[Recorded data]
#####
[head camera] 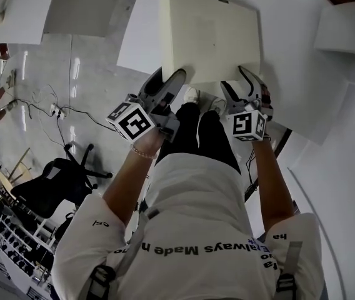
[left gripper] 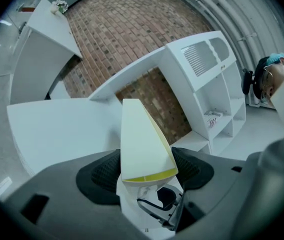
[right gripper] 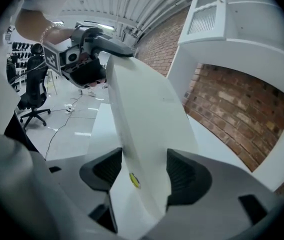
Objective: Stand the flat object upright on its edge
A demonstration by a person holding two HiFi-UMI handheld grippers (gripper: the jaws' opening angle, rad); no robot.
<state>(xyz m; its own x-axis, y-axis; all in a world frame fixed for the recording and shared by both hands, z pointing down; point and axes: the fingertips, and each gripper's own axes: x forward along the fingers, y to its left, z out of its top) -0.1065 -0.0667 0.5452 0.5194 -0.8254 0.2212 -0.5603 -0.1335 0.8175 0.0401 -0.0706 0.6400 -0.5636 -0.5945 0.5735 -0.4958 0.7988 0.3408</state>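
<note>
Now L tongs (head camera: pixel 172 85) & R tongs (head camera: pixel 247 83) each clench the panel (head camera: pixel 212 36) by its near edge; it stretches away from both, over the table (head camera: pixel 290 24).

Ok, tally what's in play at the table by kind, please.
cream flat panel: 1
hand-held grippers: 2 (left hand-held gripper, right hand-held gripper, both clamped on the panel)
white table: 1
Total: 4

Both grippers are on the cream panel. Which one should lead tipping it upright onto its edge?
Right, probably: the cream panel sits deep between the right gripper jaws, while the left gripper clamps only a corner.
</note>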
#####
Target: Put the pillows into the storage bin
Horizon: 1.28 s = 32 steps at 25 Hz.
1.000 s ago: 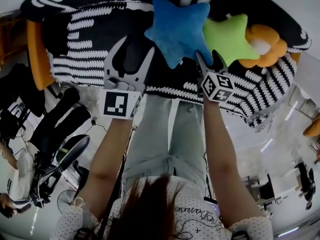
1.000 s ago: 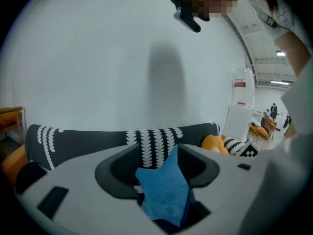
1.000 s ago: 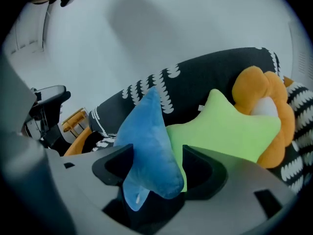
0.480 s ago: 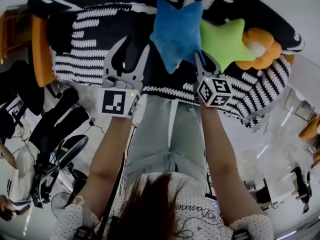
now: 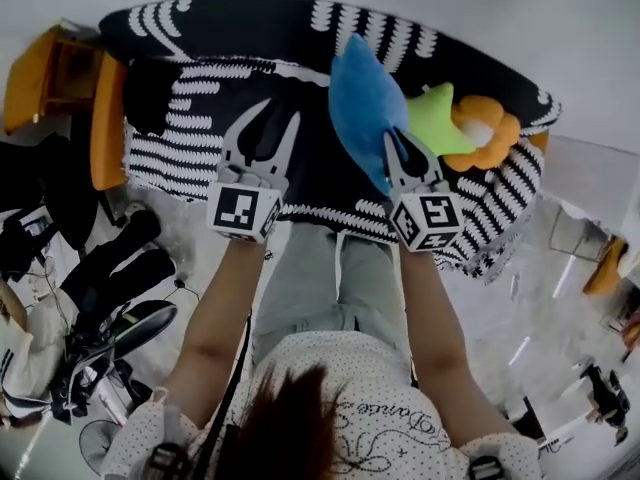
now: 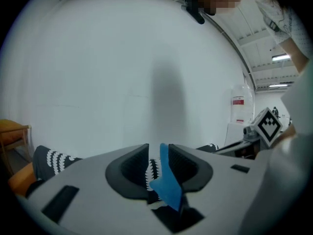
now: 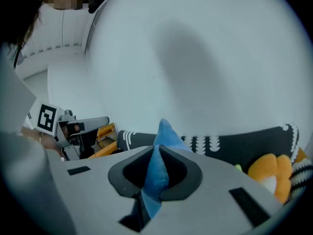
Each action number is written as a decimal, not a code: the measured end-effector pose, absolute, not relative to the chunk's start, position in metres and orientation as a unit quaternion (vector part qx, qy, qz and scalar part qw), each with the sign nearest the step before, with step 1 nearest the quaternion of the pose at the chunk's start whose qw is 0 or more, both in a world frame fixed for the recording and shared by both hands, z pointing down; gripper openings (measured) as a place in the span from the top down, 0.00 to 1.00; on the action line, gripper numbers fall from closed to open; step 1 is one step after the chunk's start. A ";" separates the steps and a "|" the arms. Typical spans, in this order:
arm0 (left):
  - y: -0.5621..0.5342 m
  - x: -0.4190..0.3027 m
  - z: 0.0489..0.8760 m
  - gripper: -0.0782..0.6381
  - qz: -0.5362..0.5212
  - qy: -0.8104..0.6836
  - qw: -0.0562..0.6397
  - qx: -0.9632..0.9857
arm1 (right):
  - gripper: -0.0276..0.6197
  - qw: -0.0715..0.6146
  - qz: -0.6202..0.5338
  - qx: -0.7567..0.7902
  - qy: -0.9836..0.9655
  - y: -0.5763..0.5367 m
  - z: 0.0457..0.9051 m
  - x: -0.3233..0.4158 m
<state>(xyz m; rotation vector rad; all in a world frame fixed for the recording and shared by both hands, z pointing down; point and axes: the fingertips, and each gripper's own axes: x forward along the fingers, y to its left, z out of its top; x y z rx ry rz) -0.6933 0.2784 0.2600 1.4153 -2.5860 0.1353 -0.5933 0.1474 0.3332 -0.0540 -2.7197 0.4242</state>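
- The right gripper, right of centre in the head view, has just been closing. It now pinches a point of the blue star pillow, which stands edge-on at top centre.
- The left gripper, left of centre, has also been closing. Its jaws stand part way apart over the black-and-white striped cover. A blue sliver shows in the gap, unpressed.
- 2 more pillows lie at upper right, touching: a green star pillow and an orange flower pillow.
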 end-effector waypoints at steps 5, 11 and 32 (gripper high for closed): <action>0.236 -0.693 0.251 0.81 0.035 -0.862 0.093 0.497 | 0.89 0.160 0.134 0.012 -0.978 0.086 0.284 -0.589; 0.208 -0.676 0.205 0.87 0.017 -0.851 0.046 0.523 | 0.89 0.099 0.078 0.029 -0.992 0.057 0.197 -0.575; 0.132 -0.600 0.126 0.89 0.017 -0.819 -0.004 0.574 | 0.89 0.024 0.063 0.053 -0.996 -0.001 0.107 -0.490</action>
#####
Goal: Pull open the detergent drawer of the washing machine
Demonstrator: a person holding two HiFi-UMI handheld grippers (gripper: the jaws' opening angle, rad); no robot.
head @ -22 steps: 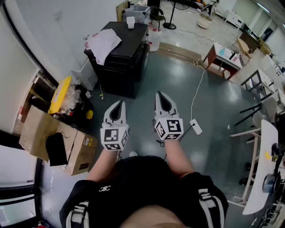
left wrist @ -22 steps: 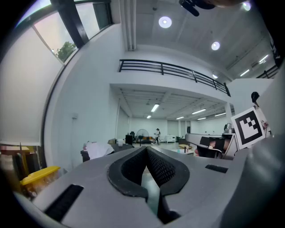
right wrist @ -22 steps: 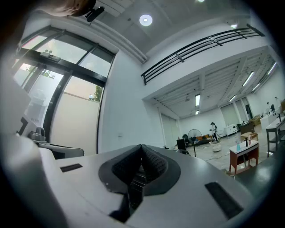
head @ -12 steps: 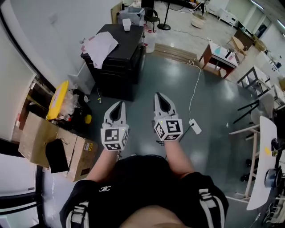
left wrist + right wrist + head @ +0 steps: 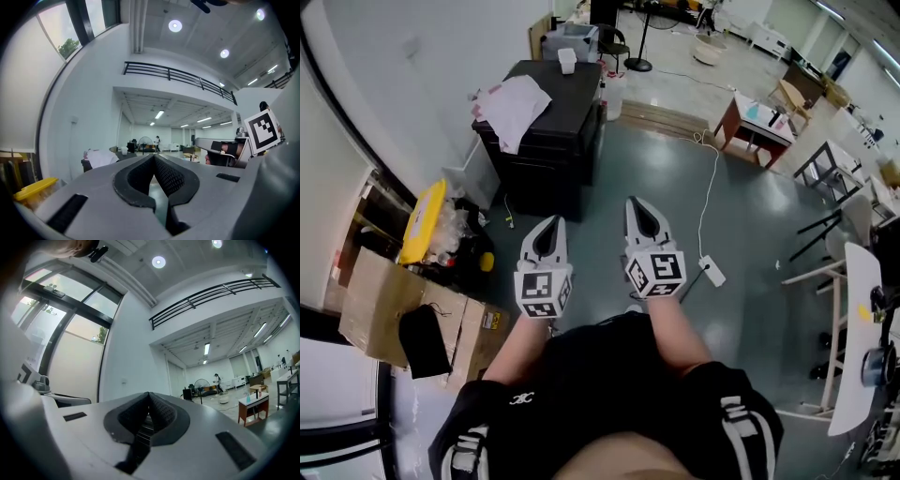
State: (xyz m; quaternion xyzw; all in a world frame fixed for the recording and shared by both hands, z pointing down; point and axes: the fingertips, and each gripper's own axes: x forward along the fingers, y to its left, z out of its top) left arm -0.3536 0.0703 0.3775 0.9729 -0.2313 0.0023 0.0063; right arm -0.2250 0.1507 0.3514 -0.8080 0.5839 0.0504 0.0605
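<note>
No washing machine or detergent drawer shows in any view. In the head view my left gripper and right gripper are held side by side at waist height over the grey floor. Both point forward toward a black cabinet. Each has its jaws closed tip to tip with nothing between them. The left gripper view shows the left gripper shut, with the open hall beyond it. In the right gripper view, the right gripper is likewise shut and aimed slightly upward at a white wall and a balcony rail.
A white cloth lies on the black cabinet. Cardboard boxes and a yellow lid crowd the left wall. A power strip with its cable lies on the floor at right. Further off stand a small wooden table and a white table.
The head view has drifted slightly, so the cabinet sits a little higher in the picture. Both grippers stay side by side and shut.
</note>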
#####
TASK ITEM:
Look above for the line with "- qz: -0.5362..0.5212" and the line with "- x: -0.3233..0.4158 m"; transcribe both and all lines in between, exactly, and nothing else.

ANSWER TO THE EXERCISE:
  - qz: -0.5362..0.5212
  - qy: -0.8104..0.6836
  - qw: -0.0562..0.6397
  - qx: -0.9632..0.9857
arm1 (right):
  - gripper: -0.0276..0.6197
  - qw: -0.0715..0.6146
  - qz: -0.6202..0.5338
  - qx: -0.7567..0.7902
  - qy: -0.9836..0.9655
  - y: -0.5763..0.5367 m
  - z: 0.0457..0.9051 m
  - x: -0.3233..0.4158 m

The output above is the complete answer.